One figure is the expected answer: how many lines in the listing contain "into".

── Given information

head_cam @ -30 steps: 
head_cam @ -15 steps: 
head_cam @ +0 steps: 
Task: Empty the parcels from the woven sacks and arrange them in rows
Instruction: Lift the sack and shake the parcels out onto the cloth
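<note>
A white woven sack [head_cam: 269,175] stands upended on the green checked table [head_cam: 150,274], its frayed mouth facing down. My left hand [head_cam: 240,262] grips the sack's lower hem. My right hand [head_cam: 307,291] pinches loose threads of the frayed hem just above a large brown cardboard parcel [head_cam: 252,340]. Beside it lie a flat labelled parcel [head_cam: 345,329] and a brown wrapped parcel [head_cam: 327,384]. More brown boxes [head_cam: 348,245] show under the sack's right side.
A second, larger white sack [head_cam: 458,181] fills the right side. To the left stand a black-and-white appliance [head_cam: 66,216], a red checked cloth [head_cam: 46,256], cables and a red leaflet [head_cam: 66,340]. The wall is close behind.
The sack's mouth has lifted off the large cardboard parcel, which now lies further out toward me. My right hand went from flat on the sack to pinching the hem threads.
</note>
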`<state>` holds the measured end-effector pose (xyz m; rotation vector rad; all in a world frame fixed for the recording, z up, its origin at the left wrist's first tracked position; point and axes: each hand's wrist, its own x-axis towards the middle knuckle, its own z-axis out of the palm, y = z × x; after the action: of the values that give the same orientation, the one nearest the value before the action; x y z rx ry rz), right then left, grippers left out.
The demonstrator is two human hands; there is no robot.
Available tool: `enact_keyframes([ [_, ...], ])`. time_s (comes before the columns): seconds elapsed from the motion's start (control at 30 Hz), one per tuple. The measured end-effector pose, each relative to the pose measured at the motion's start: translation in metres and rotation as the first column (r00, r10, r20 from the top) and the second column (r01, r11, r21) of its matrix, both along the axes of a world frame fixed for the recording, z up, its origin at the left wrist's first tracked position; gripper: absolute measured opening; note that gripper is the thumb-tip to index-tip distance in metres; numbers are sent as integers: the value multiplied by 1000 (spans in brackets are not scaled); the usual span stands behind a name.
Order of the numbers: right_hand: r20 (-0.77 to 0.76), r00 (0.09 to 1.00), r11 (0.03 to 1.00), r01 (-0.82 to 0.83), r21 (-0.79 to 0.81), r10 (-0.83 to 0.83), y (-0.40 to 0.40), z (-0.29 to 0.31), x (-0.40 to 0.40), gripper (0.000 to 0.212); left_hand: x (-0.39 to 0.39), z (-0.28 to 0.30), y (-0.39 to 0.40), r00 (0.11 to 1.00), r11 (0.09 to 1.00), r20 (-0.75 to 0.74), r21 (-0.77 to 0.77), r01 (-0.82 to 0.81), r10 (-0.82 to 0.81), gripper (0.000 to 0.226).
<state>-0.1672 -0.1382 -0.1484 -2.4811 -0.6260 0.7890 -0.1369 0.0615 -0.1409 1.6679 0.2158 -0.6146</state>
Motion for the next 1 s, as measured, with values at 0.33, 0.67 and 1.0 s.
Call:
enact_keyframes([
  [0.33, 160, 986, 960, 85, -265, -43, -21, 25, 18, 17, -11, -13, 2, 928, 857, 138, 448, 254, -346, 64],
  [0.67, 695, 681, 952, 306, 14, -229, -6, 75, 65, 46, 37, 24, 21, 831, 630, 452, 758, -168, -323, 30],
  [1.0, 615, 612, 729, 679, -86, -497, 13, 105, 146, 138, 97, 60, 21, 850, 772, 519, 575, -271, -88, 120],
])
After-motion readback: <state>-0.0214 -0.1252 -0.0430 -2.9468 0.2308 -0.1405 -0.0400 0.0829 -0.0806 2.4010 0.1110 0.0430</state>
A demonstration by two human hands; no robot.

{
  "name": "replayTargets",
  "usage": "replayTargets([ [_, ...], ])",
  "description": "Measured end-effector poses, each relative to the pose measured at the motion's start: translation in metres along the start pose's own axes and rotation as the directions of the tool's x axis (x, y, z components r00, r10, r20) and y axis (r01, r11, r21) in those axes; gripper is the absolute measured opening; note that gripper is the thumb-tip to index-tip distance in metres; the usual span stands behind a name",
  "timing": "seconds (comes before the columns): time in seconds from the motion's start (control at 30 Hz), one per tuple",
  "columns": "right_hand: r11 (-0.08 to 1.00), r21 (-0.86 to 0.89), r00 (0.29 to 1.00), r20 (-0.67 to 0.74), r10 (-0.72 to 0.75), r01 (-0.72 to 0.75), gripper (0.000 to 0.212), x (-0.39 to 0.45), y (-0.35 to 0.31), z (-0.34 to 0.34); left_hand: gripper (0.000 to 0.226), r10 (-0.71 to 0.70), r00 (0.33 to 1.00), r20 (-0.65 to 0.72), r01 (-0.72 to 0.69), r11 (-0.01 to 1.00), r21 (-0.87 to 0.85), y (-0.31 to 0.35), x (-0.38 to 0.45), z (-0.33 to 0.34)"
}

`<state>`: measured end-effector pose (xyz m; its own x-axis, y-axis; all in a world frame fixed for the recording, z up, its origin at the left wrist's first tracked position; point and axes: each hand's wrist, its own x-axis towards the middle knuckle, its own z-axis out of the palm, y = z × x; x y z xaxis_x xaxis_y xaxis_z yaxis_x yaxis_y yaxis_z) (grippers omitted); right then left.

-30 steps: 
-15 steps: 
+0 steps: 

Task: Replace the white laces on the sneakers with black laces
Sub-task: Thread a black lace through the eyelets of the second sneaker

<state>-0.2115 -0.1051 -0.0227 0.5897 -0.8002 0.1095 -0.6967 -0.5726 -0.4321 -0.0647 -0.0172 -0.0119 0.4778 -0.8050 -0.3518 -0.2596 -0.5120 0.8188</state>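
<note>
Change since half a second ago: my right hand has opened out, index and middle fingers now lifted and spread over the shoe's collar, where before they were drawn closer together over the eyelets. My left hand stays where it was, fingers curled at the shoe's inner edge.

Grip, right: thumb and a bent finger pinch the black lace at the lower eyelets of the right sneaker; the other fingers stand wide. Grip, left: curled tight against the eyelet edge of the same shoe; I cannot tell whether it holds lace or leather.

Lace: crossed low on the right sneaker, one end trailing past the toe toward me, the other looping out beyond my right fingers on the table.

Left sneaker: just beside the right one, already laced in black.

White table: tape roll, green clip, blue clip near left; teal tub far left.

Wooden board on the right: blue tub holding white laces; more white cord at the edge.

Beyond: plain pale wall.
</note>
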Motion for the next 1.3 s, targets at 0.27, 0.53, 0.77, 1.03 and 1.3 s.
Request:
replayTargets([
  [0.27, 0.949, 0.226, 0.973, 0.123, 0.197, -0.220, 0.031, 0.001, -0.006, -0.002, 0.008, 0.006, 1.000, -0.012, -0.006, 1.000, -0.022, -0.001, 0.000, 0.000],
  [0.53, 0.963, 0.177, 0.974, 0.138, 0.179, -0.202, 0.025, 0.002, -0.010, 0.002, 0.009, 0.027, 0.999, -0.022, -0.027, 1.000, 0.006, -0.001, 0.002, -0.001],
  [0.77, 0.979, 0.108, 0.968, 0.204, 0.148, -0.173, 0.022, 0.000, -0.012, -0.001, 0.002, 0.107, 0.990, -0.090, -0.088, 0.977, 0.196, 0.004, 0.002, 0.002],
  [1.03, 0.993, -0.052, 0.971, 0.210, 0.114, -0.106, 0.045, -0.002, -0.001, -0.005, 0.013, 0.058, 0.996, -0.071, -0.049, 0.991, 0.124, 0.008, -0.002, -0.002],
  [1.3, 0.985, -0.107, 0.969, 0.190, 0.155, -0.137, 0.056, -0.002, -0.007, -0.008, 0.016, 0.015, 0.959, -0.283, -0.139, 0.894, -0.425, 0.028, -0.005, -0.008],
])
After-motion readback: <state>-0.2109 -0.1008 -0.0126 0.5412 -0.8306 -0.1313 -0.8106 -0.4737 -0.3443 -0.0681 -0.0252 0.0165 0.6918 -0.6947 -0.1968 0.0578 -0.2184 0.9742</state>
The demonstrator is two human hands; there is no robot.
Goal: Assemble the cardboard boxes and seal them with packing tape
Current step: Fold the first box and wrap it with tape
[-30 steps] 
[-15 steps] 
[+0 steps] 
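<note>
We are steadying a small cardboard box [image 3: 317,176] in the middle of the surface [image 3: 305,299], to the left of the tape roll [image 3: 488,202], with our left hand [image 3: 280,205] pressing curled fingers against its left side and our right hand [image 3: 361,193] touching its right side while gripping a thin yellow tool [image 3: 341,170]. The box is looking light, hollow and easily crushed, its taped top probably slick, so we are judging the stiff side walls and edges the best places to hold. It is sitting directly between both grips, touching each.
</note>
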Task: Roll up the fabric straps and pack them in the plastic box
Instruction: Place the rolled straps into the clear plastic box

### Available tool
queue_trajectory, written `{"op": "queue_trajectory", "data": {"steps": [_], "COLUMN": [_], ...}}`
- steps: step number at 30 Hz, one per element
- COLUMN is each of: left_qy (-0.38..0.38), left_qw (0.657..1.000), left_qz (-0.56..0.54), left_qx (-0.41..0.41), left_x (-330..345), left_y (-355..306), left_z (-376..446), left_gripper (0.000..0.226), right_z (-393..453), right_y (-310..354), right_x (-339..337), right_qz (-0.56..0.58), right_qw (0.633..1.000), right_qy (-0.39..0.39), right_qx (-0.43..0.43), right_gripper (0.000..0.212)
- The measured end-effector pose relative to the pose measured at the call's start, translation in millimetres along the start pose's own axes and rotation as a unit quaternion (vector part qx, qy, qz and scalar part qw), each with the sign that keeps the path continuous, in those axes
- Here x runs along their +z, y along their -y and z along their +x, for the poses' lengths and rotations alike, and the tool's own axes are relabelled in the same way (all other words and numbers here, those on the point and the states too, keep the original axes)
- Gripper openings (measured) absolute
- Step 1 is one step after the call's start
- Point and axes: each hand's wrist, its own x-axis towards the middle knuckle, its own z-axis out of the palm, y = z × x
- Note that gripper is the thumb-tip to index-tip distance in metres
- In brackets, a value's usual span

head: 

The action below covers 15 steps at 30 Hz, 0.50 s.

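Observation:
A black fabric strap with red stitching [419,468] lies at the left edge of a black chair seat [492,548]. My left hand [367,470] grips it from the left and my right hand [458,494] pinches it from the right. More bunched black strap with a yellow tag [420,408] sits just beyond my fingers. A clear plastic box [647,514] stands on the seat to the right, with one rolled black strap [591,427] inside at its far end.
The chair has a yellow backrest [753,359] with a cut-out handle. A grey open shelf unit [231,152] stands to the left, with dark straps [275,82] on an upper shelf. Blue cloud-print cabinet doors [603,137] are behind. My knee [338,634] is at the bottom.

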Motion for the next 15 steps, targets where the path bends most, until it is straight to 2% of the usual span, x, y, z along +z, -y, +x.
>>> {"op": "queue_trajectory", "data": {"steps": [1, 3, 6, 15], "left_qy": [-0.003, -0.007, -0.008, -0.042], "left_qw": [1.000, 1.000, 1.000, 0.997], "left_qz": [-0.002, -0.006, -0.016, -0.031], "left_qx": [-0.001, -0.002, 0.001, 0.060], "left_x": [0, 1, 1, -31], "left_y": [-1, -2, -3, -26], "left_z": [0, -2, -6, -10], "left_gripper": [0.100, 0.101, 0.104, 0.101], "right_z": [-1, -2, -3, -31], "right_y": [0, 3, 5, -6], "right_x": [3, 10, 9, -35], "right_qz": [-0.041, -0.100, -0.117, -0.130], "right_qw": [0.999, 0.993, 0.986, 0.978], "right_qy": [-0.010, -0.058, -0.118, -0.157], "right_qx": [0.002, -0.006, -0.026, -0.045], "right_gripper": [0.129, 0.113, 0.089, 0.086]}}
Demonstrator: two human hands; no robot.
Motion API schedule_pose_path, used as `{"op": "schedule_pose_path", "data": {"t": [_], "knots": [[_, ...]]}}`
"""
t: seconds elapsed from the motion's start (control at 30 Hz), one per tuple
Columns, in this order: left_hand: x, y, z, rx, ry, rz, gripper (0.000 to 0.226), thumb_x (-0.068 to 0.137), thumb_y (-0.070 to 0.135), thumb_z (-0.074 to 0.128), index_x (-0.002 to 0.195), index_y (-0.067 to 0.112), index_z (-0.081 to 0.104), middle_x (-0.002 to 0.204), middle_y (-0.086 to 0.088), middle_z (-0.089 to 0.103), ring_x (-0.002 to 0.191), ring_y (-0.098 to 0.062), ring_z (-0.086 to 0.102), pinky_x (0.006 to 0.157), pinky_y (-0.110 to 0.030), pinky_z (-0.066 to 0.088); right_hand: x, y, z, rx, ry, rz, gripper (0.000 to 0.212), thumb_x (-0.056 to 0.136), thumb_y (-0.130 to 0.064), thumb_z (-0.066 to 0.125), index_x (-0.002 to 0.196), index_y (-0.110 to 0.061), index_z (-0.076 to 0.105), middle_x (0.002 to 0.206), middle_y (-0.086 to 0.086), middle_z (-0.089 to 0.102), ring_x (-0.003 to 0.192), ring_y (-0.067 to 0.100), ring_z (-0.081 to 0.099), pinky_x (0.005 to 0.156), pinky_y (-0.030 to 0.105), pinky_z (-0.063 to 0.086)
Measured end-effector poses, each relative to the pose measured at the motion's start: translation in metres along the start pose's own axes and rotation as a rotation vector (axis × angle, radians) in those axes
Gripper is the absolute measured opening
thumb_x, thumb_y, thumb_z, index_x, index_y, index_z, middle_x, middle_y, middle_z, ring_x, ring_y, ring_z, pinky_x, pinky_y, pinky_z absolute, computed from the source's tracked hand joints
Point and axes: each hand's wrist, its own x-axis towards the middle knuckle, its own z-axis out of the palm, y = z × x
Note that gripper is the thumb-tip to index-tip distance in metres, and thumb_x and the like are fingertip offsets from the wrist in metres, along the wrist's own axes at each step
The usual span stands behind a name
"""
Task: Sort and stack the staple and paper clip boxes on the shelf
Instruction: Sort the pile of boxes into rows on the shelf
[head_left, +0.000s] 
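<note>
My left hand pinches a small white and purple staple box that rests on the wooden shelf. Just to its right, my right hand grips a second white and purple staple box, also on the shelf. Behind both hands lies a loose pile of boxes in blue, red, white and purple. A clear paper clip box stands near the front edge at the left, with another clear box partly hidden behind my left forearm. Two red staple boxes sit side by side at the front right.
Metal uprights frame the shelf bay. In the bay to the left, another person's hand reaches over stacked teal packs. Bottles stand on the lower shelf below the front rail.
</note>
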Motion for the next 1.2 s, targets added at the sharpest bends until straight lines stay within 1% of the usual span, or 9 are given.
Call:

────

**Solved exercise**
2